- Tropical cyclone Harold hit Vanuatu in 2020, destroying hundreds of schools and disrupting learning for thousands of students.
- The cyclone’s widespread destruction combined with the effects of COVID-19 are greatly affecting the country’s education system.
- With support from GPE, Vanuatu is making strides in increasing its resilience to natural disasters so that children can continue to learn during future crises.
“The cyclone came and broke parts of the school, at the kindergarten and class 1 and 2. It broke some of the double-story classrooms, and took out some of the roofing from class 4B,” explains 11-year-old Paolo, a student at Santo East School.
Paolo’s school was among the approximately 885 schools that were partly or entirely destroyed on April 6, 2020, when tropical cyclone Harold, the second most powerful cyclone on record to hit Vanuatu, made landfall. The cyclone caused widespread damage of infrastructure and livelihoods, and nearly 51,000 students and 2,400 teachers were directly affected.
Located in the Pacific Ring of Fire, Vanuatu faces frequent earthquakes and volcanic eruptions, and is highly vulnerable to the impacts of climate change. The annual cyclone season, regular droughts and floods also make this country one of the world’s most vulnerable to natural hazards, which pose a constant threat to the continuity of education.
As well as the aftermath of the cyclone, Vanuatu has been dealing with the effects of the COVID-19 pandemic. Although the country had experienced only a handful of reported cases of infection, the government temporarily closed schools in 2020 to protect vulnerable populations and avoid a possible spread, which would compound the already significant challenges posed by the cyclone.
Strengthening the education system
These recent crises have underscored the importance of better preparation for similar emergencies and potential school closures.
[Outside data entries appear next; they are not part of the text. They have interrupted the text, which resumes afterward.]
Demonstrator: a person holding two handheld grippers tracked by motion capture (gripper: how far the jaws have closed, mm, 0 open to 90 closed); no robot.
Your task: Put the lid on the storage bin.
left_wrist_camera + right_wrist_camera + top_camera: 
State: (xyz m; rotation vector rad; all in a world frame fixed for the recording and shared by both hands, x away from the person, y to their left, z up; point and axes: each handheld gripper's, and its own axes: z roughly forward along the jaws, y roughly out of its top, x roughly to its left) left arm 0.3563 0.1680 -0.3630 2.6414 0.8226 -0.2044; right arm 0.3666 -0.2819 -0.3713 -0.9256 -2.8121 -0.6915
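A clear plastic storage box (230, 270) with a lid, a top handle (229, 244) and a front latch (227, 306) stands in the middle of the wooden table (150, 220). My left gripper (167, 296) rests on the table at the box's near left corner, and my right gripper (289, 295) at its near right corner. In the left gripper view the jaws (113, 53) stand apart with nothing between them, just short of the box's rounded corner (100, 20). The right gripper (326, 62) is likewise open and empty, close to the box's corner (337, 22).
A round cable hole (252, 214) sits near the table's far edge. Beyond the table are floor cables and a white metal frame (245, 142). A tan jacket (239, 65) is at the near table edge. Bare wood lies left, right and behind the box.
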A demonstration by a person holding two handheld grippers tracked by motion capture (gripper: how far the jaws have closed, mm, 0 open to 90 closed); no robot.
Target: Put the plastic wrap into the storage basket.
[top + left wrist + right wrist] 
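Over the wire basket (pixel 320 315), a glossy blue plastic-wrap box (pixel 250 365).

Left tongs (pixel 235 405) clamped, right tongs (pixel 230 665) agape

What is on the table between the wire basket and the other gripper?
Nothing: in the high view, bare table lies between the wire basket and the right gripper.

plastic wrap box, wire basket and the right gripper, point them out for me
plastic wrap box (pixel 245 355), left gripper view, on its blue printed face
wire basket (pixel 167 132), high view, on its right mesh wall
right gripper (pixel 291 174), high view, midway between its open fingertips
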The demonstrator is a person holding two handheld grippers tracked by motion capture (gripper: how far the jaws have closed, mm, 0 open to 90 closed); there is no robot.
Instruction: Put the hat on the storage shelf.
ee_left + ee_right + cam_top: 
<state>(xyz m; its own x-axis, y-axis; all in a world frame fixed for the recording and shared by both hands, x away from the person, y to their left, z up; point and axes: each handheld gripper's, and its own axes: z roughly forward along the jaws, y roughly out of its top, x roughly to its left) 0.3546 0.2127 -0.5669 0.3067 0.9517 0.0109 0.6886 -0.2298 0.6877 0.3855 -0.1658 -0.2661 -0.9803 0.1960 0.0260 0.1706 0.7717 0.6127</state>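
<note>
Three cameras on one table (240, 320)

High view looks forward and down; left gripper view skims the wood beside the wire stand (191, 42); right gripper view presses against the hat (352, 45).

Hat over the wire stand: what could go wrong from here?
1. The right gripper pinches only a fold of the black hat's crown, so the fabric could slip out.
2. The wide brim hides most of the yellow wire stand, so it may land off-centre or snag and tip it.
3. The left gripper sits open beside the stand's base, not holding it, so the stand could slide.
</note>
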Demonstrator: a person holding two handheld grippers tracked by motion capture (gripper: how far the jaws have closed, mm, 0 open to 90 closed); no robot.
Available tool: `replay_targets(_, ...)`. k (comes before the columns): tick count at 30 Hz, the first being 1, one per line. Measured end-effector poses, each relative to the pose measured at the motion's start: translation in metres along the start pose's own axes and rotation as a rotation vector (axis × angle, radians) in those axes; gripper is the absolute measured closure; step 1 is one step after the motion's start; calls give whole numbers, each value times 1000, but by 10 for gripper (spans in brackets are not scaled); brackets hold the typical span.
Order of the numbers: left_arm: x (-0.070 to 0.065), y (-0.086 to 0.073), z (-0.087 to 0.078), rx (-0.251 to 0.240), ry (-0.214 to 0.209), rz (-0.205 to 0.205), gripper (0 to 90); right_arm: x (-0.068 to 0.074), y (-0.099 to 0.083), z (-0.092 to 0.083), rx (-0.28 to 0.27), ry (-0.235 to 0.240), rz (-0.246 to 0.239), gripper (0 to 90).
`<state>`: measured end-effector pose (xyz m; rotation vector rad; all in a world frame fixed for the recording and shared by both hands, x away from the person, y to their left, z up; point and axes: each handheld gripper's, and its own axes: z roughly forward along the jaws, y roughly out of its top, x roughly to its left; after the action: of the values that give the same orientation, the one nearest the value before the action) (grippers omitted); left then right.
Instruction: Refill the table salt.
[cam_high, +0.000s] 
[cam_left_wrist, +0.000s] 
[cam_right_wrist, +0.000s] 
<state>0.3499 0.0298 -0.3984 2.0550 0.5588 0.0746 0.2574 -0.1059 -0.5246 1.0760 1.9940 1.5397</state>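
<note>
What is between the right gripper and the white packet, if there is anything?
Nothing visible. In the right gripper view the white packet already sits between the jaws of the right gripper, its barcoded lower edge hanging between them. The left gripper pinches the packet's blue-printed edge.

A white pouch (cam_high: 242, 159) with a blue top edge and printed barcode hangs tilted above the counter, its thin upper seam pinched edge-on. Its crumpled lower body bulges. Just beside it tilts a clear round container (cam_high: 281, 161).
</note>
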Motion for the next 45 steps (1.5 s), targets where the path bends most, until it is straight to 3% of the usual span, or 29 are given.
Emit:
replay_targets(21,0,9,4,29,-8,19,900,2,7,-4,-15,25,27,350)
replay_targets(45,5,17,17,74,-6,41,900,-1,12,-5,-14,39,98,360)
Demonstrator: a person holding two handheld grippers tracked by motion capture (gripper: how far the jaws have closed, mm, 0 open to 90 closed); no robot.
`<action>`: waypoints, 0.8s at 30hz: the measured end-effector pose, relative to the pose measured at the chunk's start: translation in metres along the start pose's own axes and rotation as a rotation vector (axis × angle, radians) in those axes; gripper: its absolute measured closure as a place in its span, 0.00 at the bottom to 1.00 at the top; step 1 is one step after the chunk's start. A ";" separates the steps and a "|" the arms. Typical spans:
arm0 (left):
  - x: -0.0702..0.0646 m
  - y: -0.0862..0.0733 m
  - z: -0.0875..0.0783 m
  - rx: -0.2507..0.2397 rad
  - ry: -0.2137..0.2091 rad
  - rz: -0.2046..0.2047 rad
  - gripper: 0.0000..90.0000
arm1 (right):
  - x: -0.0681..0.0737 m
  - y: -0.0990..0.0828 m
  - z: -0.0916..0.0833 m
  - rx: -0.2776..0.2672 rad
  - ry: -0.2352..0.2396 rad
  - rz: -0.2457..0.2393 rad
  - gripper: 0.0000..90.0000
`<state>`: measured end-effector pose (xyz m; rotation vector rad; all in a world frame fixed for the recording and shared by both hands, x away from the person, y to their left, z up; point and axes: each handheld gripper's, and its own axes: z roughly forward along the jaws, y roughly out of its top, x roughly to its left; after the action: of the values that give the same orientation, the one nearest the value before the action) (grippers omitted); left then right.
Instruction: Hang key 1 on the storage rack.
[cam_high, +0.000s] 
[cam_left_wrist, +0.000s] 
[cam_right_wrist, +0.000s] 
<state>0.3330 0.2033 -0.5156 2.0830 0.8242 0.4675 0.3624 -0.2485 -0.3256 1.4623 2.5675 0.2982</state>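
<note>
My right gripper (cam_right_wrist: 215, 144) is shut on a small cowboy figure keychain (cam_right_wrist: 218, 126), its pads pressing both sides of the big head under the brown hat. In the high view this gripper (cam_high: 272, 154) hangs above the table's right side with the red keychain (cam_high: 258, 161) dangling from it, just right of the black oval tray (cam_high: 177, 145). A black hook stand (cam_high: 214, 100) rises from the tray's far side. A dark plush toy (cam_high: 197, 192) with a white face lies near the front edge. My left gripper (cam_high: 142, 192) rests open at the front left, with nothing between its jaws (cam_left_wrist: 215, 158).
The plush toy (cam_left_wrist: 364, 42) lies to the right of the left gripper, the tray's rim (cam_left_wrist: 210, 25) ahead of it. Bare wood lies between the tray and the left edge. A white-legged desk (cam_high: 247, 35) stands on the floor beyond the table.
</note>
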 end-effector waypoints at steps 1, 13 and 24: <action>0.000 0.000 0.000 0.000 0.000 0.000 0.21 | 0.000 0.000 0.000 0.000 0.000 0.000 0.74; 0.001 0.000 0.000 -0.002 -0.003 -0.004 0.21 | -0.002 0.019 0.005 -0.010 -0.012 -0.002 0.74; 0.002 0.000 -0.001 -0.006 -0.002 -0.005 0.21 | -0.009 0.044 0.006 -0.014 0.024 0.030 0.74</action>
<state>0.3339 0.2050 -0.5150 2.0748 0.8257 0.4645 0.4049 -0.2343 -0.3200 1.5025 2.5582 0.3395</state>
In 2020, GPE allocated two grants to Vanuatu: the country received just under US$500,000 in accelerated funding to support the education system’s recovery from the cyclone and $750,000 in accelerated funding to address the challenges of the COVID-19 pandemic as well as preparedness for future crises that might necessitate school closures. In 2021, Vanuatu received a further $3 million from GPE to consolidate its efforts to support education continuity during and after disasters.
The programs supported by GPE’s accelerated funding are aligned with the Tropical Cyclone Harold Education Emergency Response Action Plan, developed by Vanuatu’s Ministry of Education and Training in collaboration with the Education Cluster, and were designed to be complementary. Coordinating the program initiatives with national and international responses also ensured that efforts were not duplicated.
With GPE’s support, more than 7,600 teaching and learning materials have been distributed to preschools damaged by the cyclone so that the early education curriculum can continue to be taught.
These materials include posters, teacher resources, story books and learning games for at least 70 early childhood education centers. To promote equity, children with disabilities have been provided with adapted versions of these materials.
Furthermore, at least 83 primary schools affected by the cyclone are being provided with water tanks, ensuring hygienic practices, and helping to prevent the spread of COVID-19 and safeguard the health of students.
A focus on bolstering at-home learning and inclusive education
When children and caregivers have access to home-schooling materials and proper guidance, they are more likely to continue learning during school closures. They are also better prepared to come back to school once facilities reopen.
With this in mind, the GPE COVID-19 grant complements the ministry and UNICEF’s efforts to create home-school packages for preschool and primary school children. By adapting these materials to the needs of children with disabilities, in the form of Braille, large print and audio versions, the program also focuses on the most vulnerable students.
GPE funding is also supporting the production of radio and SMS lessons to accompany the home-schooling packages. The lessons will be available in the three national languages, promoting inclusive and effective home learning practices.
Broadcast lessons that emphasize inclusion, psychosocial support and child protection while also allowing for quick adapting to changing response messages are also being developed. When finalized, these will be uploaded to the ministry’s website for rapid use in future emergencies.
Parents play a key role in supporting their children’s learning, and GPE is supporting the production of home-school guidelines for caregivers. These guidelines are designed to be easily understood by caregivers with low literacy levels, and include messages on how to support effective home schooling for children.
The GPE COVID-19 grant is also funding emergency replenishment to primary schools that exhausted their annual school grant due to emergency measures taken during the school closures. To date, 407 primary schools have benefitted from the GPE grants, helping the schools to reopen safely and continue operating.
Ensuring education continuity
In addition to the two emergency grants, Vanuatu has received US$3 million to consolidate its efforts to support education continuity during and after disasters. This grant supports the country to ensure that schools continue to provide a safe learning environment, operate effectively, and are prepared to support students in the event of further closures.
The GPE-funded program will run until 2023 and is ensuring that:
- Pre-primary and primary students have improved access to appropriate reading books
- Pre-primary and primary students with disabilities have improved access to inclusive education
- Pre-service support for teachers is strengthened.